Bepaalde personen die niet worden vertegenwoordigd door een gemachtigde die beroepsmatig rechtsbijstand verleent, mogen per post beroep in cassatie instellen. Dit zijn natuurlijke personen en verenigingen waarvan de statuten niet zijn opgenomen in een notariële akte. Als zij geen gebruik willen maken van digitaal procederen kunnen deze personen het beroepschrift in cassatie sturen aande Hoge Raad der Nederlanden (belastingkamer), Postbus 20303, 2500 EH Den Haag.
Alle andere personen en gemachtigden die beroepsmatig rechtsbijstand verlenen, zijn in beginsel verplicht digitaal te procederen (zie www.hogeraad.nl).
Bij het instellen van beroep in cassatie moet het volgende in acht worden genomen:

1 - bij het beroepschrift wordt een afschrift van deze uitspraak gevoegd;

2 - (alleen bij procederen op papier) het beroepschrift moet ondertekend zijn;

3 - het beroepschrift moet ten minste het volgende vermelden:

a. - de naam en het adres van de indiener;
b. - de dagtekening;
c. - de vermelding van de uitspraak waartegen het beroep in cassatie is gericht;
d. - de gronden van het beroep in cassatie.
Voor het instellen van beroep in cassatie is griffierecht verschuldigd. Na het instellen van beroep in cassatie ontvangt de indiener een nota griffierecht van de griffier van de Hoge Raad.

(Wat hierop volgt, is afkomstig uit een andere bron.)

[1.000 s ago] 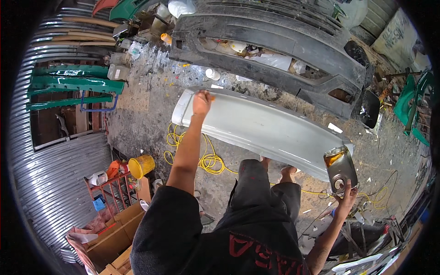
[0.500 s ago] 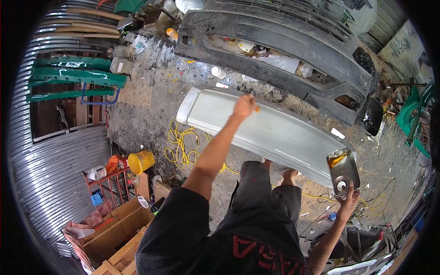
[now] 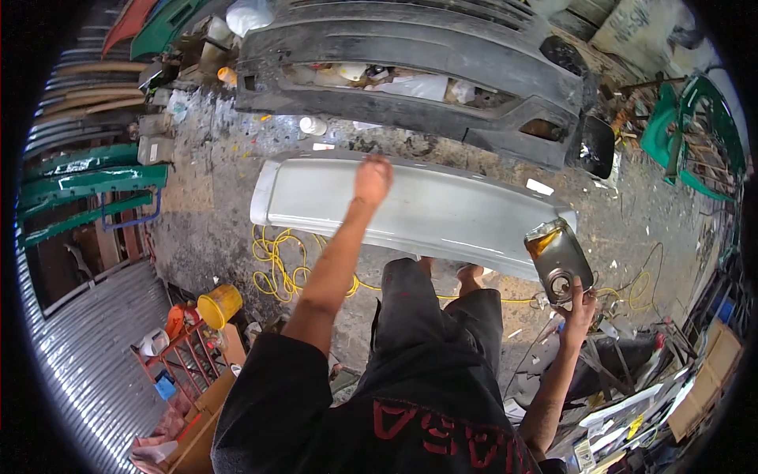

In het cassatieberoepschrift kan de Hoge Raad verzocht worden om de wederpartij te veroordelen in de proceskosten.

Voetnoten

1.Artikel 139 Gemeentewet:
2.Artikel 217 Gemeentewet:
3.Vgl. HR 10 december 2004, ECLI:NL:HR:2004:AF7505, BNB 2005/102.
4.Vgl. HR 4 april 2014, ECLI:NL:HR:2014:780, BNB 2014/149.